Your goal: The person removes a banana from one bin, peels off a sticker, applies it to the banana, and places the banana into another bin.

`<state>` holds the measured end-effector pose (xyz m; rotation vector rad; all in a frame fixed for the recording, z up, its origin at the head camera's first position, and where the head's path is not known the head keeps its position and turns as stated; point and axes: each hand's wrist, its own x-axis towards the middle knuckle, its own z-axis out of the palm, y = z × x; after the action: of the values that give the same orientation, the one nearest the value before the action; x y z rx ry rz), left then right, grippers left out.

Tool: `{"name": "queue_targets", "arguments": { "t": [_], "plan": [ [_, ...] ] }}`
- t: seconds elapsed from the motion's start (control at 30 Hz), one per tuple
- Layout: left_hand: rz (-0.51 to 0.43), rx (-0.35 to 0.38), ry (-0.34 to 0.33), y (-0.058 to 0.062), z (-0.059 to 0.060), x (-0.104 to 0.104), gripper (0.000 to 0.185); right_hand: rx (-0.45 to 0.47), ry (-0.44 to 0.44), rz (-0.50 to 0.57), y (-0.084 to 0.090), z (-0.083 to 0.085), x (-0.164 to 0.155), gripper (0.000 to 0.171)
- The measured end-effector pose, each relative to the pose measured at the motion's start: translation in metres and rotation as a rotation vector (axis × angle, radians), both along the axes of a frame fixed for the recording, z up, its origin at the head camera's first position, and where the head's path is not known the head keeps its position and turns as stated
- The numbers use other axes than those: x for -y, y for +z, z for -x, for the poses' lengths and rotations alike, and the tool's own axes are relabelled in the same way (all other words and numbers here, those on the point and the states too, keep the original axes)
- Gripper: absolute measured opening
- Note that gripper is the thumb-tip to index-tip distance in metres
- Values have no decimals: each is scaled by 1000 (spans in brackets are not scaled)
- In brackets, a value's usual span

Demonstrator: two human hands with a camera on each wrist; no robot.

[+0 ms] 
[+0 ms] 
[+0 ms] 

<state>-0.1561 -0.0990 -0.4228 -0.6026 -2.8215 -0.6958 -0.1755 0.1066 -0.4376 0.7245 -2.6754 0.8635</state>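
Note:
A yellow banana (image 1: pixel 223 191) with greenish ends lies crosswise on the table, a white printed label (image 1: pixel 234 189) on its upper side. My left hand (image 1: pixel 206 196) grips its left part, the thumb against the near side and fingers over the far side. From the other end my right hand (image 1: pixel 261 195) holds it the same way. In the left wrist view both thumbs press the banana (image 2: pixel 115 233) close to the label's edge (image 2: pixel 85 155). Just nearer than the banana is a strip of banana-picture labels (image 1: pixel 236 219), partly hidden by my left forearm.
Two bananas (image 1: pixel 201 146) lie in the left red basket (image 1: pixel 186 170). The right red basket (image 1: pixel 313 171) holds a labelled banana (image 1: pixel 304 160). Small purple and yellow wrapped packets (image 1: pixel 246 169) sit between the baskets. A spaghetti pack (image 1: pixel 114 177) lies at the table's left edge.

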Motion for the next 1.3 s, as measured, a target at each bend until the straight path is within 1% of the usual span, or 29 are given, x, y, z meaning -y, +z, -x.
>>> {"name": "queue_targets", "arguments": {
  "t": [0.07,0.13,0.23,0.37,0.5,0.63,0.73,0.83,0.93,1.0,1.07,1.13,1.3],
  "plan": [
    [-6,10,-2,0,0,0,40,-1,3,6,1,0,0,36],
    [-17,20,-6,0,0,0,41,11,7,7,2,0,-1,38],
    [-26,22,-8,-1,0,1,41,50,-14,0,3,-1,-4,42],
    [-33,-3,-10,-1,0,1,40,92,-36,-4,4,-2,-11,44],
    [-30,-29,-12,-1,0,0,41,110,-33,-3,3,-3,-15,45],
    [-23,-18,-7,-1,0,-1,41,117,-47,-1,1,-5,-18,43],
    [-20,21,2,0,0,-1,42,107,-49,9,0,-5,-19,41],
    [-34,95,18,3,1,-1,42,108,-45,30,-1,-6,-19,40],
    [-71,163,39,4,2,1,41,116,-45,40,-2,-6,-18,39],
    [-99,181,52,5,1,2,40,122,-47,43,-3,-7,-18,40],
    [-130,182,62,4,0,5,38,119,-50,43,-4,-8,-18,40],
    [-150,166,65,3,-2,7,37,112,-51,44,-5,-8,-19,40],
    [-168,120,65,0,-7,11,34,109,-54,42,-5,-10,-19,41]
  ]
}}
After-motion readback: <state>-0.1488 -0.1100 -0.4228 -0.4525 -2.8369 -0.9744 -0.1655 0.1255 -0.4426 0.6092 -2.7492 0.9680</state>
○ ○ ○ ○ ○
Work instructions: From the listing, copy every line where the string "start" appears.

Your response:
- t: seconds elapsed from the motion's start (control at 30 Hz), one per tuple
- The measured end-effector pose, each relative to the pose measured at the motion's start: translation in metres and rotation as a rotation vector (axis × angle, radians), both along the axes of a frame fixed for the recording, z up, its origin at the head camera's first position, and where the head's path is not known the head keeps its position and turns as stated

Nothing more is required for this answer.